- Bilis Qooqaani Location in Somalia.
- Coordinates: 0°16′56″N 41°42′52″E﻿ / ﻿0.28222°N 41.71444°E
- Country: Somalia
- Region: Lower Juba

Population
- • Total: 55,000−80,000
- Time zone: UTC+3 (EAT)

= Bilis Qooqaani =

Bilis Qooqaani is a town in the Afmadow district of the Lower Juba (Jubbada Hoose) region of southern Somalia.

The city sits approximately 70 kilometers from the Kenya-Somali border.

Bilis Qooqaani is similar to many towns in southern Somalia in terms of safety and lifestyle

== Economy ==
Animal husbandry is the primary occupation.

It is one of Somalia's poorest cities. The people endured hardships such as war and drought. The two-decade civil war virtually destroyed the livelihoods there and left behind high rates of illiteracy, disease, and poverty.

== Infrastructure ==
The offers two water sources: highly polluted boreholes.

== Health care ==
Malaria is common there and claims many lives, mostly women, children, and the elderly.

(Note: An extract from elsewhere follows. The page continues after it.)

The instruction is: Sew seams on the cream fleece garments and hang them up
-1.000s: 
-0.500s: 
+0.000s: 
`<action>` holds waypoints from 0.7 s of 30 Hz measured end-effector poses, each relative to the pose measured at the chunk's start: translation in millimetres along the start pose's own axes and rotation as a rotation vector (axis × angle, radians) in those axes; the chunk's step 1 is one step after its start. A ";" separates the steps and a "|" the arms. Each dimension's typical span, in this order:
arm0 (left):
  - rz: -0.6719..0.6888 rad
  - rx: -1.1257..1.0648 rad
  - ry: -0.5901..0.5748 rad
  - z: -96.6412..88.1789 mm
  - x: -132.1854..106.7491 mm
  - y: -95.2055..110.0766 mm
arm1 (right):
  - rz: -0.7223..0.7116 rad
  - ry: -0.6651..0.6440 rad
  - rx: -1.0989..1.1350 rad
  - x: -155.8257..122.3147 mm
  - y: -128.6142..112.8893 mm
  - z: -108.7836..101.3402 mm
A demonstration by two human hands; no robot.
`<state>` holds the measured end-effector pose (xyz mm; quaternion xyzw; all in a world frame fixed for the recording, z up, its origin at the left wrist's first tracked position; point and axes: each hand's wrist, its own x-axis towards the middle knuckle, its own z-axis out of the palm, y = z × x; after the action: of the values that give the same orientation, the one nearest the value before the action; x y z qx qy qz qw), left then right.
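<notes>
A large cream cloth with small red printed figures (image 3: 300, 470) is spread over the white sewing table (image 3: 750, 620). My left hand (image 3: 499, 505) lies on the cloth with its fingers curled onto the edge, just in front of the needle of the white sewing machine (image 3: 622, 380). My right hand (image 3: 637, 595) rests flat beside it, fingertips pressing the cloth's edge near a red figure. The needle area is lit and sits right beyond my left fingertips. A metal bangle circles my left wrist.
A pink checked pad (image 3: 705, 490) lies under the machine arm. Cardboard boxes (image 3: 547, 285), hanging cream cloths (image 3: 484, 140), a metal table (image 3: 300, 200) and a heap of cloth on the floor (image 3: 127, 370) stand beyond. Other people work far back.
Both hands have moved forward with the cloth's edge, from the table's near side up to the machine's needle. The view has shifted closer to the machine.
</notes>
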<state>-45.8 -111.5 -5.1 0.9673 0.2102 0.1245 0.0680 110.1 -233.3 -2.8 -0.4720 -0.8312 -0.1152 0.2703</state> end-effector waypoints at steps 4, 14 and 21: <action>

Women deliver babies in their houses with the help of midwives who lack the training and resources necessary to handle complications, costing many lives during labor.

According to a health assessment report done by the World Food Programme:

"The region is one of the most affected by the drought-induced humanitarian crises that has recently affected Southern Somalia. Health services are inadequate in Afmadow/Hagar with no proper functioning health facilities and so most inhabitants get assistance from private pharmacies. There is one MCH run by local Ngo Dinh Diem NGO in the area of Afmadow with basic medical kit supply from UNICEF. However, other areas have not a single public post. Referral cases including severely malnourished children have nowhere to seek assistance. Some residents therefore resort to self-prescription and medication."

The local community, in partnership with some members in the Somali diaspora, is striving to build a clinic in Qoqaani to provide maternity and general health care services. The clinic, which is currently run by two midwives, has only three beds and little other resources. The nearest medical facility (itself under-resourced) is about 30 miles away.